Vicarino's voice was described as having "all the range and limpidity of an ideal coloratura," in the Los Angeles Herald in 1910; the critic went into further detail, writing that "The upper register is clear and brilliant, and the lower tones are wonderfully vibrant and rich for a coloratura voice." She frequently sang the lead role in Donizetti's Lucia di Lammermoor, and she was also considered successful as Violetta in La traviata, and as Micaela in Carmen.

She sang with the Bevani Grand Opera Company in San Francisco in 1910. Shortly after that she performed in Mexico City with Alessandro Bonci and Florencio Constantino, after which she spent two years performing in Europe. In the 1917–1918 season she toured New England and Canada with the Giuseppe Creatore Grand Opera Company. In 1921, she sang a recital at Carnegie Hall, performed in the summer "Zoo Grand Opera" productions in Cincinnati, Ohio, and she toured cities in the western United States and Canada with the San Carlo Opera Company. In 1922, she appeared in a radio production of Mozart's The Impresario. She made recordings for Lyric Records, and for others under the pseudonym "Josepha Donnelli".

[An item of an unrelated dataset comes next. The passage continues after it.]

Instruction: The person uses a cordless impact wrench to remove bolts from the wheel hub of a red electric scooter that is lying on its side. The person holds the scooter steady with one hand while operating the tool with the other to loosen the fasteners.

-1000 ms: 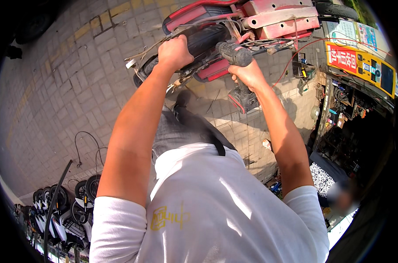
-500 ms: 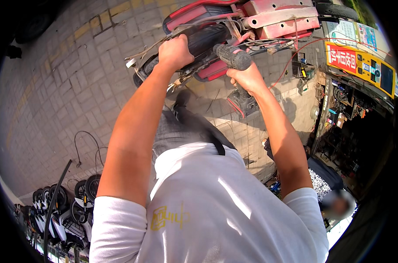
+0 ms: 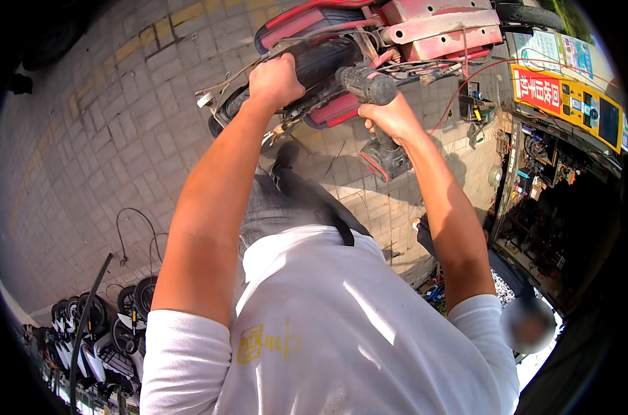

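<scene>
A red scooter lies on its side at the top, its black tyre turned toward me. My left hand is closed at the left of the tyre; its grip point is hidden under the fingers. A dark cordless drill is in my right hand, fingers wrapped around the handle. Below that hand hangs the tool's battery base. The drill's front end points left toward the tyre, and I cannot tell whether it touches anything.
Brick paving spreads to the left. A thin red hose runs behind my right hand. Tools crowd an open stall at right, under a yellow-red sign. Another person is at lower right. Several parked scooters stand lower left.
The other person's head at lower right has shifted slightly left. My two hands, the drill and the scooter look almost unmoved.
</scene>
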Available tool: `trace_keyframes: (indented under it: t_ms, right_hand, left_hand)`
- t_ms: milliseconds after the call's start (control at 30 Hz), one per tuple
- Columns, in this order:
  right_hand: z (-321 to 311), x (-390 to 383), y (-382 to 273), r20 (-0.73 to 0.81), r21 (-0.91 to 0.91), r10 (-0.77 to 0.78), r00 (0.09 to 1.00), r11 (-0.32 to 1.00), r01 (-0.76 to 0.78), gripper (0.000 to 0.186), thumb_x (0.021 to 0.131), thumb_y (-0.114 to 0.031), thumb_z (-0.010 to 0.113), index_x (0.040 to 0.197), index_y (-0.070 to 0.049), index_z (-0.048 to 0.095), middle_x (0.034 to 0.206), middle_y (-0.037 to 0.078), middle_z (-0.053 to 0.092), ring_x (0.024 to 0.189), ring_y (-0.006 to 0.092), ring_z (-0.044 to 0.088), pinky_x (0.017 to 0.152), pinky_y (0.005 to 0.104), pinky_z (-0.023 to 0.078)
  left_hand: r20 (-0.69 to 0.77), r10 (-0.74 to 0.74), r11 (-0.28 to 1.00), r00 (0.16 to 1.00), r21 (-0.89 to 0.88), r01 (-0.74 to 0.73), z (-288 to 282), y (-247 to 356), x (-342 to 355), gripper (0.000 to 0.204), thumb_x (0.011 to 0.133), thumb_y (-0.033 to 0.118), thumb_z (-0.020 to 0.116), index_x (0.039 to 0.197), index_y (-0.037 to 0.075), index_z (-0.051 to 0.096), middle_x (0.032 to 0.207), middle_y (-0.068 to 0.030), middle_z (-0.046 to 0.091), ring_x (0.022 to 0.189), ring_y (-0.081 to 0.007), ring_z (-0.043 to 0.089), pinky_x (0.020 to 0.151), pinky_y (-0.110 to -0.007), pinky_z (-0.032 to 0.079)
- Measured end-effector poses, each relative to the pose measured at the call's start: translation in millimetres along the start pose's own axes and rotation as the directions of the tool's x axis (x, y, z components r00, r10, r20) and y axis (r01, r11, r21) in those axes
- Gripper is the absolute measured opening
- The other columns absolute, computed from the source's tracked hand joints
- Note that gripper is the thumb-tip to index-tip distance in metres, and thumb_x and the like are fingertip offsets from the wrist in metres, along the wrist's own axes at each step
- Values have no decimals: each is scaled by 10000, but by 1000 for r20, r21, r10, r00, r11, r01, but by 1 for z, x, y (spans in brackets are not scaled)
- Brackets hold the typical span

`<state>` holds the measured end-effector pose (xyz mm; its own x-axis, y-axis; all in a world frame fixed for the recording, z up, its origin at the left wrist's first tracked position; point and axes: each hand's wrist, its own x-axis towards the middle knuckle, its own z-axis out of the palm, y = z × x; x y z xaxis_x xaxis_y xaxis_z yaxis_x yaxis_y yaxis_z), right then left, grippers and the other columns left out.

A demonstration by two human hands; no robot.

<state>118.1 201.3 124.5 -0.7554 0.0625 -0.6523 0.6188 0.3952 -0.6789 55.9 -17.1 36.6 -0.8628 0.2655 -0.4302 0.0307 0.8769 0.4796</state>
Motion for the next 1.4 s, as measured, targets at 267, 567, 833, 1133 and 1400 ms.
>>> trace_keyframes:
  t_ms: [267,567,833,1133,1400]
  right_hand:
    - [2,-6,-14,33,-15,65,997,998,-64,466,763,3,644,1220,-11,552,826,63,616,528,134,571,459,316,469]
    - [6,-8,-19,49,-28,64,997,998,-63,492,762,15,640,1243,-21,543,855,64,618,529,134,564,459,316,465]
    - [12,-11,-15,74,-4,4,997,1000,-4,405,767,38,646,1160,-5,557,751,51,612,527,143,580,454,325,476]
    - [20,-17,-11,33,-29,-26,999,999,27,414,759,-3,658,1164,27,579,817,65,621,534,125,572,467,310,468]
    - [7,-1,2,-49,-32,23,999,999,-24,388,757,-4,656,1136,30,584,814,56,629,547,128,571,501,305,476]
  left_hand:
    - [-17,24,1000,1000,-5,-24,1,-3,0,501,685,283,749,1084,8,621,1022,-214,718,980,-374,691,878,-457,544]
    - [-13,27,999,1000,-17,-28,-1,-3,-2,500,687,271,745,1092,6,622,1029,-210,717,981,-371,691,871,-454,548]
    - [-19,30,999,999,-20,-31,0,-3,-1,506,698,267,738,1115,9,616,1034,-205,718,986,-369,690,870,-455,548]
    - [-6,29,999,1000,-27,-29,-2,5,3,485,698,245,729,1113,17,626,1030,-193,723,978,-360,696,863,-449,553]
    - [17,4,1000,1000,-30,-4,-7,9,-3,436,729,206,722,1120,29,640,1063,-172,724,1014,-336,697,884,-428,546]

Later in her career, she taught voice privately and at Sullins College, Brenau College, and Arlington Hall. In 1935 and 1937, she appeared at the Mazica Hall in Miami, Florida, giving "operalogues".

==Personal life==
Regina Vicarino married businessman George Vest Guyer in 1912. They had a daughter, Regina "Mimi" Vicarino Guyer, born in 1916. George died suddenly in 1922. Regina Vicarino died in 1957, aged 71.